Purtroppo, non si è fatta buona amministrazione nel corso di questi 50 anni di regionalismo calabrese.
Decenni in cui il tema dei parchi è apparso, per non dire sacrificato materialmente, massacrato da scelte inique, sbagliate, scorrette, esclusivamente interessante a tutelare, a difendere strenuamente ed egoisticamente, gli usi e le antiche consuetudini, le grandi proprietà fondiarie e forestali, i giganteschi affari infrastrutturali che hanno portato alla costruzione di dighe inutili e neanche concluse, alla modificazione del regime delle acque fluviali, alla creazione di invasi artificiali che hanno inciso sui cambiamenti climatici, senza che mai Enel. Eni, Eon, A2A, enti nazionali e locali, ecc. abbiano mai avuto un adeguato comportamento etico e di responsabilità sociale verso la Calabria.

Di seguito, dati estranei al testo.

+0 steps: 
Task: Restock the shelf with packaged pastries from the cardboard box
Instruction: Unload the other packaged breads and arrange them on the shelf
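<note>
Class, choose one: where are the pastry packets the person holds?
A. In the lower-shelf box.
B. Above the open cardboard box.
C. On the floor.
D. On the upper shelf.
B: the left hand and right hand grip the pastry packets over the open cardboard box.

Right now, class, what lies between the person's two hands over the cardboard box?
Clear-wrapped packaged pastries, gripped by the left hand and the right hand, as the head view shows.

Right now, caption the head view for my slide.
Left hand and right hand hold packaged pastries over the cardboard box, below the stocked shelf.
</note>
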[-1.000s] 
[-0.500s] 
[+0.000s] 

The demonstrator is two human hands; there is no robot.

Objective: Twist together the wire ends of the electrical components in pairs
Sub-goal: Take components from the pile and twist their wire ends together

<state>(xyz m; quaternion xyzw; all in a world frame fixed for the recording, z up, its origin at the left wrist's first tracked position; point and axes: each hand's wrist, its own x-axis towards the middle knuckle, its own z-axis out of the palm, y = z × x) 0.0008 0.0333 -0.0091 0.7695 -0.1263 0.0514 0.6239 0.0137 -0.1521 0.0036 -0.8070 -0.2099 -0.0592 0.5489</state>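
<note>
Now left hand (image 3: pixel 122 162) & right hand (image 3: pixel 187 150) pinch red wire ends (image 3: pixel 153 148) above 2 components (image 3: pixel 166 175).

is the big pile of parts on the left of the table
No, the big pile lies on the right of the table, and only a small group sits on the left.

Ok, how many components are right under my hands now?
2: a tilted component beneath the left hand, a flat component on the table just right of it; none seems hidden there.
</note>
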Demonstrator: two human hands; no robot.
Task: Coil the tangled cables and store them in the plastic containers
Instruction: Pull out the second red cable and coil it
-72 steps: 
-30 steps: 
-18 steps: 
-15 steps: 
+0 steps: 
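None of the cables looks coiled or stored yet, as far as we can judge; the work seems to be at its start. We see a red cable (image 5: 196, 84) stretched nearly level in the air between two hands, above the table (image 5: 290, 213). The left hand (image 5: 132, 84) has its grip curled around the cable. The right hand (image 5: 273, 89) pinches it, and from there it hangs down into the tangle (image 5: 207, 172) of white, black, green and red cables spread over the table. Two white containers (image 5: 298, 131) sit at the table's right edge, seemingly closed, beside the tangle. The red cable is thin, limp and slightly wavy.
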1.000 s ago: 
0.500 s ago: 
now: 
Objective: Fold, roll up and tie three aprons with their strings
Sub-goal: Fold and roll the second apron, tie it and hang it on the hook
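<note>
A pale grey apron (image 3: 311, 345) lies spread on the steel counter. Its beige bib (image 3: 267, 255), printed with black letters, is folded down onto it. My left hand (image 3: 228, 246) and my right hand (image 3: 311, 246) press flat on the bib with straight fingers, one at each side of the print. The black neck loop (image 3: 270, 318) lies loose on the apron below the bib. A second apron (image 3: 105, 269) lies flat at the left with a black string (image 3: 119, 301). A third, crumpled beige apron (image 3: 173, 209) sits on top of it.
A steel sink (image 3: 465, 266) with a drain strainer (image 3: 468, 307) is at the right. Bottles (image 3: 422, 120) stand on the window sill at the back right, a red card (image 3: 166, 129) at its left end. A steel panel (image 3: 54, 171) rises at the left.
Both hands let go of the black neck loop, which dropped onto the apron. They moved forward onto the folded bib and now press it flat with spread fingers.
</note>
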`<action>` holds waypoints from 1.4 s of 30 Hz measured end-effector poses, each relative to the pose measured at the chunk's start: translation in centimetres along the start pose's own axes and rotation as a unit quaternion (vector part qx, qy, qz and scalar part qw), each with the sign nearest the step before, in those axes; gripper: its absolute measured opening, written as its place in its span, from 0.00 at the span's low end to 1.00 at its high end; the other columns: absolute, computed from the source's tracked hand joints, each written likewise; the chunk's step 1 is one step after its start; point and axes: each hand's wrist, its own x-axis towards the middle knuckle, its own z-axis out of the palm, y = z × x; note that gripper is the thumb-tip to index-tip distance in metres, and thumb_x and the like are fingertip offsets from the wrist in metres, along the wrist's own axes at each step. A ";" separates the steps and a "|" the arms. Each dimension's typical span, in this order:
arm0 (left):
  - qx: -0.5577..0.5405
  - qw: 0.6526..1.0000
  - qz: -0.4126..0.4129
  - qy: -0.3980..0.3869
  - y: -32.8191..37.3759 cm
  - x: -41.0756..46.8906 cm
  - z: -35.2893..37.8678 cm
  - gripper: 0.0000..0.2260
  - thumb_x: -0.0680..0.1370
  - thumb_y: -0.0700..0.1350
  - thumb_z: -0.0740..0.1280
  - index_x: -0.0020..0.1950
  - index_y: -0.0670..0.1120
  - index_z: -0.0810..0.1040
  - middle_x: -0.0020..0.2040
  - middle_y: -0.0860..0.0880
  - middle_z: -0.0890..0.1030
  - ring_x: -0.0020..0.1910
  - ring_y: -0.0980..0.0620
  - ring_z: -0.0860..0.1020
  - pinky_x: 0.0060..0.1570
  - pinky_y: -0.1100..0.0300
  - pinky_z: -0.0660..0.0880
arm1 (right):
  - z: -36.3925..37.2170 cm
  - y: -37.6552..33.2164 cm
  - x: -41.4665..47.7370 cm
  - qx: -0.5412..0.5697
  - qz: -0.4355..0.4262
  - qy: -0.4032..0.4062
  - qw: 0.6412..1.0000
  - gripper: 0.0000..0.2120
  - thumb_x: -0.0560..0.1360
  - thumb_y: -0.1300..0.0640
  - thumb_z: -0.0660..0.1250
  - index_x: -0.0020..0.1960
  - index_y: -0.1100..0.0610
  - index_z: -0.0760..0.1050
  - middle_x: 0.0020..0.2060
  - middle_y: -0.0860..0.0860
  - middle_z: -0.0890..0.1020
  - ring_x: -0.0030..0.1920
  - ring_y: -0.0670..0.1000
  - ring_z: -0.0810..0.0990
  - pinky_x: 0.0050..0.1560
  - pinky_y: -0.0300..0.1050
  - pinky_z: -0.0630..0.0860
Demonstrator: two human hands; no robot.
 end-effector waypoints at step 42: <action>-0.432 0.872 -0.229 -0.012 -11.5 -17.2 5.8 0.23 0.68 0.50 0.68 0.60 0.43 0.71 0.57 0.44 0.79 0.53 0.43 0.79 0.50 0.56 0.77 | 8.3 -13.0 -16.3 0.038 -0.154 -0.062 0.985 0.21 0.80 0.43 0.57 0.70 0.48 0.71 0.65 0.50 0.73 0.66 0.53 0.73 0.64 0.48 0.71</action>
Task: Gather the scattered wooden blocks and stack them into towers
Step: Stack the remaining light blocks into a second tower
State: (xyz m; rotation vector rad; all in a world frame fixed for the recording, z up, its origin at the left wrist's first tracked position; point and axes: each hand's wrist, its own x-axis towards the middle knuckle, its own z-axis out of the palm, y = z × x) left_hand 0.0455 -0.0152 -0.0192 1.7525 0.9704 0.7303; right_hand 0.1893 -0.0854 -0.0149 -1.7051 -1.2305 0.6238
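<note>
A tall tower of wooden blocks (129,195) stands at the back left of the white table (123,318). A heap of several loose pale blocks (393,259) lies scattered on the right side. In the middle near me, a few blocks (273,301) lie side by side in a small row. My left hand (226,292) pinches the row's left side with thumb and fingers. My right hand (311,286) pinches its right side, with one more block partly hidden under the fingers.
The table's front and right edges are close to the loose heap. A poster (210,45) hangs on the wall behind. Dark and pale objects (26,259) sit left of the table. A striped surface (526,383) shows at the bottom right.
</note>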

Qui siamo ancora in presenza di quell'immenso lascito, quasi ancora intatto, del sistema produttivo del latifondo a grano invernale e primaverile e a pascolo montano estivo e autunnale, un regime agrario che da secoli avevano usurpato e utilizzato ciò che un tempo era denominato bene demaniale, uso civico, ma che oggi dovrebbe essere rinominato patrimonio comune, bene collettivo.
Formule queste che ormai hanno valenze e specificità molto diverse sia dal diritto privato di proprietà che dallo stesso diritto pubblico di tipo statale. La Regione Calabria è in forte ritardo rispetto a queste nuove urgenze imposte dalla crisi climatica, dal surriscaldamento del Pianeta, dal degrado della biodiversità.
Gli interessi sono fin troppi e consistenti, la protezione del territorio e della natura, come insegna la storica vicenda scandalosa della gestione del patrimonio forestale, i conflitti costantemente attivi e distruttivi, tanto che si avverte ormai diffusamente l'urgenza di un profondo mutamento nelle scelte e nelle politiche regionali.
Oliverio non è più né politicamente né culturalmente idoneo e competitivo per conquistare credibilità e consenso popolare.
Ci vuole un'Alleanza Regionalista Calabria 2020, un nuovo candidato Presidente alla Regione Calabria verde e ambientalista.